誰かが退職し、欠員が出たからなのか。それとも、業績が良く事業拡大のための増員なのか。当然、「良い求人」は後者ですが、出現率としては前者のほうが多いのも世の常です。求人広告ではそこまで記載されていないことも多いので、会社説明会や面接での質疑応答時に確認すると良いでしょう。
こんな質問をしてしまうと印象が悪くなるのではないか?と不安に思う方もいるかもしれませんが、この質問をして悪く受け取られるような企業であれば、そもそもそんなところへは行かないことをオススメします。ある意味で踏み絵となるのではないでしょうか。
残る、という選択肢も
できれば、退職してから転職活動を行うよりも、在籍中に活動を開始するべきです。なぜなら、活動し、悩んだ挙句に「残留する」というチョイスもできるからです。そもそも転職したい、と考えるようになった動機を思い返してみてください。単にマンネリを感じたのか、嫌な上司がいるからなのか、残業が多いのか。理由にもよりますが、転職活動を通じて、他社・他求人と比較することで、はじめて気づけることも多々あるはずです。残業が多いと思っていたけれど、頂いている給料と天秤で考えてみると、他の企業よりも好条件であった、など・・・。

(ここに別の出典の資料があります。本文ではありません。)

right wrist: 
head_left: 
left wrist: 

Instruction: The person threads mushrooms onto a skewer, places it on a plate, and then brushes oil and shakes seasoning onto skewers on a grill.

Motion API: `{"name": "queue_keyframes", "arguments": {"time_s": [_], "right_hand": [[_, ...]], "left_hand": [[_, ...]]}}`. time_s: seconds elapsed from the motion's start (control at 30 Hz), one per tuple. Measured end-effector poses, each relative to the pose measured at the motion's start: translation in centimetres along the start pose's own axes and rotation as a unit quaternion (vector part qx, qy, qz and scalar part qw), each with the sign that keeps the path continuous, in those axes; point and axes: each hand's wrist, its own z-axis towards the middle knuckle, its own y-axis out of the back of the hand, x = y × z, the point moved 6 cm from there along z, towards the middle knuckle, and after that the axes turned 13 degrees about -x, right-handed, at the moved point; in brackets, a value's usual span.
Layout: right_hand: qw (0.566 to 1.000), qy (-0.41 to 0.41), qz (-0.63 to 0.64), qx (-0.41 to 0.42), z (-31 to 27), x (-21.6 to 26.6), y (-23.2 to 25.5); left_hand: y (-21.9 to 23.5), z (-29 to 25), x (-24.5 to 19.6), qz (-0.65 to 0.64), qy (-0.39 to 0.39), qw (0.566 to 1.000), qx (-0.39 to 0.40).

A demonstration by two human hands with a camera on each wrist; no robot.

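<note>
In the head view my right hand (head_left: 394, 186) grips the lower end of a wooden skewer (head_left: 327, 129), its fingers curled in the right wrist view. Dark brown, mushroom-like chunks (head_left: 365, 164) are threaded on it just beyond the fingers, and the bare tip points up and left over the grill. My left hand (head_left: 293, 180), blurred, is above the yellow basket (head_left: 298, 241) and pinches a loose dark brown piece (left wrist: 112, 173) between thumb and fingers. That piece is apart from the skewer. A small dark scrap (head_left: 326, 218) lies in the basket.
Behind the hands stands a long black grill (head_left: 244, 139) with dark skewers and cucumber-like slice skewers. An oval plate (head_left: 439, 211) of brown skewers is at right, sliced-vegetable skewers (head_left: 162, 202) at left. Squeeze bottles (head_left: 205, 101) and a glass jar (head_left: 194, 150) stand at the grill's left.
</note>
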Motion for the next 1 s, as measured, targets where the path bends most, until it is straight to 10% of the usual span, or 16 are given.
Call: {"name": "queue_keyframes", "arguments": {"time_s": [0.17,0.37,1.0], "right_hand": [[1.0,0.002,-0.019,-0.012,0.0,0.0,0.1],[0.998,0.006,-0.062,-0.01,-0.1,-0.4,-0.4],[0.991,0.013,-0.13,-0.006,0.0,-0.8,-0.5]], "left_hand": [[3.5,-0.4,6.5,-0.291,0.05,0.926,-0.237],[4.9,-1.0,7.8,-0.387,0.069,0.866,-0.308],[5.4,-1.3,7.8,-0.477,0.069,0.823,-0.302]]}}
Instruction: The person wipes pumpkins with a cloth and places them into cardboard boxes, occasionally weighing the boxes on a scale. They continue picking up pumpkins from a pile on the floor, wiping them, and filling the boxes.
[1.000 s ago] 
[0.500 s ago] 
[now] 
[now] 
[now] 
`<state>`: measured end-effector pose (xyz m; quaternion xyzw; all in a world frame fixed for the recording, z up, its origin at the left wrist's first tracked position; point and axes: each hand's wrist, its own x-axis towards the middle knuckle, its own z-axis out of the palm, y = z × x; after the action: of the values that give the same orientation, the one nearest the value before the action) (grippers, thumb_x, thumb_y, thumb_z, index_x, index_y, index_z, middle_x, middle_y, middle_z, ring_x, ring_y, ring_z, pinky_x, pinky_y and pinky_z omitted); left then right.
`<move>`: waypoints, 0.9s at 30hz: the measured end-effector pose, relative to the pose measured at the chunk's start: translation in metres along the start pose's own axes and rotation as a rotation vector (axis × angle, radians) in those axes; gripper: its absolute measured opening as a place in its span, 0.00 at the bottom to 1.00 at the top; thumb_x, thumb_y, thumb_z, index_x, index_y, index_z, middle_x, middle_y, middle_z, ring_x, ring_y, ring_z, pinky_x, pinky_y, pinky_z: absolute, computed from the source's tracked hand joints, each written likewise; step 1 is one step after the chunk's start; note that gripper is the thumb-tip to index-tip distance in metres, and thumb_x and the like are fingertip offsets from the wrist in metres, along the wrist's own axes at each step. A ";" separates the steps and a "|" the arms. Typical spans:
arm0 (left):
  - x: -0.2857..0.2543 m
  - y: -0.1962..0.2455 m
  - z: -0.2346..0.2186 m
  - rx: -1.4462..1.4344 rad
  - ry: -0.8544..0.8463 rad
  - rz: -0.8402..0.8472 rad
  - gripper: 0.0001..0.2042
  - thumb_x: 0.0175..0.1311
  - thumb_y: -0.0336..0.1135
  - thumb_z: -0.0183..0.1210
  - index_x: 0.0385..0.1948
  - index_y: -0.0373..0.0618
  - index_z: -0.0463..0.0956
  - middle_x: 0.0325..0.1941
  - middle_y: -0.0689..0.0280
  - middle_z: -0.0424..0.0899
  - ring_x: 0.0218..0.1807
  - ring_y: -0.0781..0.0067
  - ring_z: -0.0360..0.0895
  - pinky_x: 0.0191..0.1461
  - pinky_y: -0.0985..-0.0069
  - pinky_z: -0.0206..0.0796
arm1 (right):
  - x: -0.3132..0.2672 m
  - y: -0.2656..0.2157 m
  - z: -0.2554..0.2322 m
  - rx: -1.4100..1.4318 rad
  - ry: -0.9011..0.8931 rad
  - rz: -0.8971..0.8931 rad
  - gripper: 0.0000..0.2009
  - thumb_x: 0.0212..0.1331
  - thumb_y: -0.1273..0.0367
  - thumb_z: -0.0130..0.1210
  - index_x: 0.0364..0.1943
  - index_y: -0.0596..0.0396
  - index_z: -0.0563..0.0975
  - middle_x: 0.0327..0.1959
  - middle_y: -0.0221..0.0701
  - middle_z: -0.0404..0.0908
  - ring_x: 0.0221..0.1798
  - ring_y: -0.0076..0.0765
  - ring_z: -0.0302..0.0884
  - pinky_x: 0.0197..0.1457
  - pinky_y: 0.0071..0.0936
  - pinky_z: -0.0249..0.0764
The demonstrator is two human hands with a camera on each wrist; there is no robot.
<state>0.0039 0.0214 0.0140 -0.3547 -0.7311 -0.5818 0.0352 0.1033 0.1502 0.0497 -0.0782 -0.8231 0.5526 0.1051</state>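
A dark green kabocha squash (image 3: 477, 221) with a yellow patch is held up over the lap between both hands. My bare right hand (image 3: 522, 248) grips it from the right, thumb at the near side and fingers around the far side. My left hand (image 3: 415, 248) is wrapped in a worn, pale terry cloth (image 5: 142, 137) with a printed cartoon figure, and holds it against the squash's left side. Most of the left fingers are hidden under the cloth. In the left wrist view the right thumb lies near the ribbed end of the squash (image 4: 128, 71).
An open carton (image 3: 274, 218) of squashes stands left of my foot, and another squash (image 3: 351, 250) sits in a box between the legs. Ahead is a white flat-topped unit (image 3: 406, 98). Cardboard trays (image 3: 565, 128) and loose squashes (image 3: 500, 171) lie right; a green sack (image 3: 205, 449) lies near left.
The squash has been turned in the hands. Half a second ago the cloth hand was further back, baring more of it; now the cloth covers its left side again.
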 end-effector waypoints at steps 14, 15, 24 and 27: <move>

ずっと盲目的に在籍しているだけでは知ることのなかった「自社の情報」が相対的に手に入るはずです。そこで、自分が今いる環境、状況を改めて認識し、続けていく価値があるのかどうかをジャッジすることができるようになるはずです。
モチベーションが高まる
そうして転職活動を行い、比較・検討した上で今の仕事を続けようと思えたなら。それまでの転職活動は、決してムダな時間にはならないわけです。
私たち人間にとって、一番幸せなことは「選択肢がある人生」を送ることです。転職活動を通じて他の人生を歩む、という選択肢を手にした上で、今の道を歩み続けるのだと思えたのだとしたら、そのチョイスには自信を持つことができるはずですし、同じ職場、同じ仕事のままだとしても、朝から気持ち良く出勤できるようになるはずです。
それは、自分で能動的に選んだ道だからです。
自分の仕事に対する社会的な提供価値がどんなものなのか、把握するためにも転職活動は有効な手段だと考えてみてください。きっと、毎日の生活がこれまで以上に濃密な時間となるでしょうから。